### What to work on
Below, some lines carry pictures; leave those pictures out and retype exactly the lines from the one with "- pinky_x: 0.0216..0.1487" through the one with "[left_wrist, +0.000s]".

The data START

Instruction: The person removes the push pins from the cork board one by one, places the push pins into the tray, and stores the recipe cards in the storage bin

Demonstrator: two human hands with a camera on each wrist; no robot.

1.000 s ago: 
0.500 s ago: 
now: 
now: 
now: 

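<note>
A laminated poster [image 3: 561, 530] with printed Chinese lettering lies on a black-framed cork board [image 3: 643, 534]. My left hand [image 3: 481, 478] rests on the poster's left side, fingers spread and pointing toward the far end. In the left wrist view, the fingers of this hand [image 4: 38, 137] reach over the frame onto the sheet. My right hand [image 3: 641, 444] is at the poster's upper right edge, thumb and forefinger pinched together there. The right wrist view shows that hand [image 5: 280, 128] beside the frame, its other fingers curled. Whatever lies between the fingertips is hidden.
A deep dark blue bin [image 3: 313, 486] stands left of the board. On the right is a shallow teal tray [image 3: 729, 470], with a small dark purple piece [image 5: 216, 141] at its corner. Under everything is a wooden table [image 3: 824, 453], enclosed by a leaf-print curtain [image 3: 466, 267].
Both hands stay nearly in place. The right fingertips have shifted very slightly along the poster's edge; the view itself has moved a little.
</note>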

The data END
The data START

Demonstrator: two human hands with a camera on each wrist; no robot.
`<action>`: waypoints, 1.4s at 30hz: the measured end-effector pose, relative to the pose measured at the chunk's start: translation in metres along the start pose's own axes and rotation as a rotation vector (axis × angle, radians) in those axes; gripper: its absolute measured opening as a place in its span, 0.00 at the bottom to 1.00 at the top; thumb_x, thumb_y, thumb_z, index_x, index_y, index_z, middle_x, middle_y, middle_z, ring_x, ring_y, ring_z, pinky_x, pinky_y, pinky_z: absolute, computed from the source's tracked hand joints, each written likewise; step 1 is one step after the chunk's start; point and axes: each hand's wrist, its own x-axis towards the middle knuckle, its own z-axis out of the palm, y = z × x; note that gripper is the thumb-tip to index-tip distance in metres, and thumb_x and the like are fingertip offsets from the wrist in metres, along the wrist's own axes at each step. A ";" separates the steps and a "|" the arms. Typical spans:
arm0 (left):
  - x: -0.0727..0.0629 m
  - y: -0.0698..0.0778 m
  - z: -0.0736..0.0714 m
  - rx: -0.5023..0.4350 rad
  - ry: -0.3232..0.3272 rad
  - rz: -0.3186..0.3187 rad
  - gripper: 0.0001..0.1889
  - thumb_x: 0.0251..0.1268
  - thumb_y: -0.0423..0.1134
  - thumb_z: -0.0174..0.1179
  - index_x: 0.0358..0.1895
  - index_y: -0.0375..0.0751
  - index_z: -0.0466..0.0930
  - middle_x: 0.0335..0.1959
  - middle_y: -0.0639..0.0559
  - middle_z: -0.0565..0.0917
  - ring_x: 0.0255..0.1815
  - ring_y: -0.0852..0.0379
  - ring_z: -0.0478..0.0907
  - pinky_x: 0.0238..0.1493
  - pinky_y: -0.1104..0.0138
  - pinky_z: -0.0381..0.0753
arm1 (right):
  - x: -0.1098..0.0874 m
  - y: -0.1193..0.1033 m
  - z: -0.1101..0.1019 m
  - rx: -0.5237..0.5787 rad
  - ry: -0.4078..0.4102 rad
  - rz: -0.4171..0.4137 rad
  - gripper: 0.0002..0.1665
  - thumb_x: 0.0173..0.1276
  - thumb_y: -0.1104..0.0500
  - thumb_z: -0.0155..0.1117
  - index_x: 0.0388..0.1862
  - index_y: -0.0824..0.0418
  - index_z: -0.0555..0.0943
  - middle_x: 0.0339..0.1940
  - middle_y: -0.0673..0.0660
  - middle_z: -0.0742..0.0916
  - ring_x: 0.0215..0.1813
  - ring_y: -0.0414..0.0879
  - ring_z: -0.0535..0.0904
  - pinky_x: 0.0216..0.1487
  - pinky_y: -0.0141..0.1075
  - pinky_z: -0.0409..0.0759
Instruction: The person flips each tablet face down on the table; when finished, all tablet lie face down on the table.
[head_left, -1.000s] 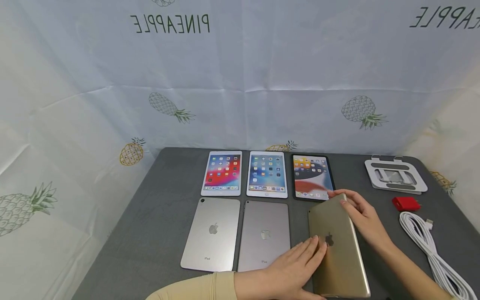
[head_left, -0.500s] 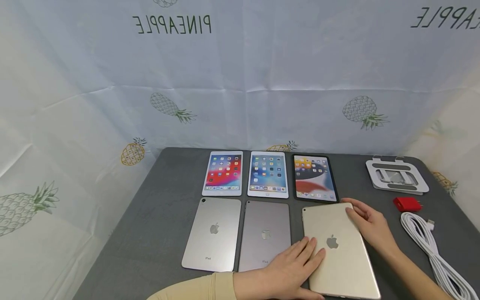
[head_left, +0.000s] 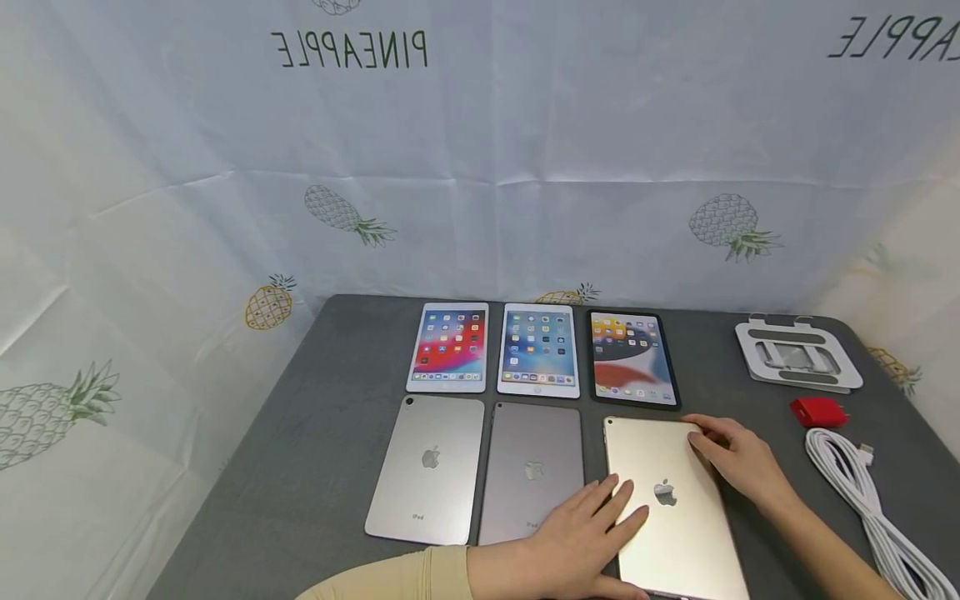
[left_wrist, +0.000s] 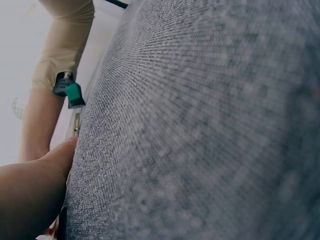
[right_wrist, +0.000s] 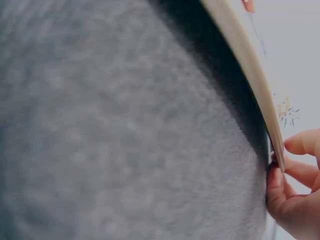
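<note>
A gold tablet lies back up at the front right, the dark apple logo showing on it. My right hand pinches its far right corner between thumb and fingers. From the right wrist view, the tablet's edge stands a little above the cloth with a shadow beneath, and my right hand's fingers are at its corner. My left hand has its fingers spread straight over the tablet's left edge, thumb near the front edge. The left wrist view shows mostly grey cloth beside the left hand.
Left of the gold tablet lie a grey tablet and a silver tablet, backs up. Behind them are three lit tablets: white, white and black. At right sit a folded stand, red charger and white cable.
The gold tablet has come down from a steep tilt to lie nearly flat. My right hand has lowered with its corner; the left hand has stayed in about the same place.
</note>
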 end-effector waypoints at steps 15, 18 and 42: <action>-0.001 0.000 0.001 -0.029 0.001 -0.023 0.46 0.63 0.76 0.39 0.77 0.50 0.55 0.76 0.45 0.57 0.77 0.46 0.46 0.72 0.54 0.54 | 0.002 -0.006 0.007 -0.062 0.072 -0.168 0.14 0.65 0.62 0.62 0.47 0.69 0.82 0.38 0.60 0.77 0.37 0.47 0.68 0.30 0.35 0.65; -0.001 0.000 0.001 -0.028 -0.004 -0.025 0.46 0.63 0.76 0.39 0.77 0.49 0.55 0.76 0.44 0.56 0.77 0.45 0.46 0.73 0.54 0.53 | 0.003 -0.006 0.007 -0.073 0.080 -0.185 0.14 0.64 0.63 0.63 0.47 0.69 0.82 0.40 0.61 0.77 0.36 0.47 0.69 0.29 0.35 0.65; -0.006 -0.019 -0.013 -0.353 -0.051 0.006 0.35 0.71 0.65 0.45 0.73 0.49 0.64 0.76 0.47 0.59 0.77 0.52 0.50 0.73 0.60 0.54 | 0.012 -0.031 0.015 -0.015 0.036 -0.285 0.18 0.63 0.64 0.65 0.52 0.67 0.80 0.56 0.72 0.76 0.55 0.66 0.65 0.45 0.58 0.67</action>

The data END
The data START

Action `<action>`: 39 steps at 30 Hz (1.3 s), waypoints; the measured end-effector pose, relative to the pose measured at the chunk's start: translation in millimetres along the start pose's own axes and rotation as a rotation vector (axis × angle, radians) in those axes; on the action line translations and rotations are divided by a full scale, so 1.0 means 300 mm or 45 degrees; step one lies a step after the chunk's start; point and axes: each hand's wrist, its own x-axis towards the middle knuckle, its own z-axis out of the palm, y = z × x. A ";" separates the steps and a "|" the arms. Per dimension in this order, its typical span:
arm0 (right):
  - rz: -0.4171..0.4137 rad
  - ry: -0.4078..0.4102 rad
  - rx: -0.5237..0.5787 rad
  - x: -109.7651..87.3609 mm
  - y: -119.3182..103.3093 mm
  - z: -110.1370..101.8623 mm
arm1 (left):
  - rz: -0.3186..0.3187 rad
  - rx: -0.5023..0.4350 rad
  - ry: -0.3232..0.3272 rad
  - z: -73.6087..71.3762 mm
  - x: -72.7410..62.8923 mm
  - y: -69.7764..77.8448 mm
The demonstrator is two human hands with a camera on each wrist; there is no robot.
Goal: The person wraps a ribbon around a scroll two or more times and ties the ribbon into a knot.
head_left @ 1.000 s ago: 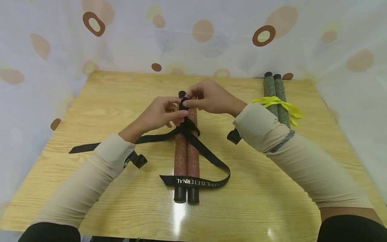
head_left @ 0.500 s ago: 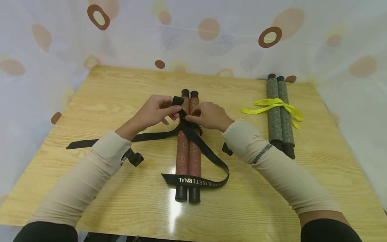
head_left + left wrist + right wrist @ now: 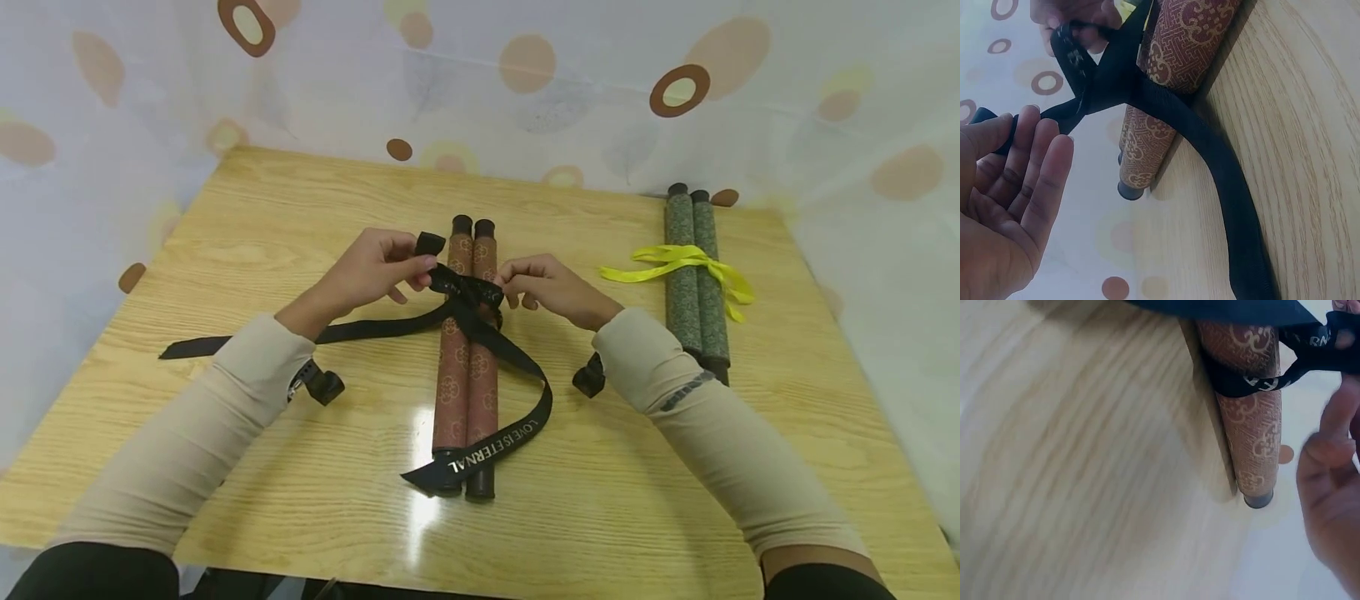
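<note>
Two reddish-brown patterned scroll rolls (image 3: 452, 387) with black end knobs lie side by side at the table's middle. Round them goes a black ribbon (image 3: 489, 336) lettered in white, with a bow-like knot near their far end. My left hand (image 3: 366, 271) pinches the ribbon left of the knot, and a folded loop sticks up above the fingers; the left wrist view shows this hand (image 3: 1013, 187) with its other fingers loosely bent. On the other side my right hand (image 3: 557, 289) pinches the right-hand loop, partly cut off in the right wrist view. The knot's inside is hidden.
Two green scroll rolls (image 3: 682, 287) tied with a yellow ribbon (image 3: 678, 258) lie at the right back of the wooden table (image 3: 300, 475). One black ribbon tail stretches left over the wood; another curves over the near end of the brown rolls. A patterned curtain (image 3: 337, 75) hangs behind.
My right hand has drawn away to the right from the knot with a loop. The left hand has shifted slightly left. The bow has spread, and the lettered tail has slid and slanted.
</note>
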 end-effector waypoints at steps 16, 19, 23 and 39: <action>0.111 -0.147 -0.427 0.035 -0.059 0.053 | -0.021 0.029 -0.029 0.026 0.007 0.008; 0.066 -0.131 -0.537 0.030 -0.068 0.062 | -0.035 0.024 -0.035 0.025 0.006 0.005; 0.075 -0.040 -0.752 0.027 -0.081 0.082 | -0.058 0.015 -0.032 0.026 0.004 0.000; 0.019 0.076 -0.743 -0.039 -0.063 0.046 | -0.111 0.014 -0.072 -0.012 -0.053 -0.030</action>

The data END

### Result of this exercise
  - pinky_x: 0.0216..0.1487
  - pinky_y: -0.0141..0.1075
  - pinky_z: -0.0409..0.0759
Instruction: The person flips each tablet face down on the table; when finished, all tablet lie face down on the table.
[head_left, -1.000s] 
[head_left, -0.500s] 
[head_left, +0.000s] 
[left_wrist, +0.000s] 

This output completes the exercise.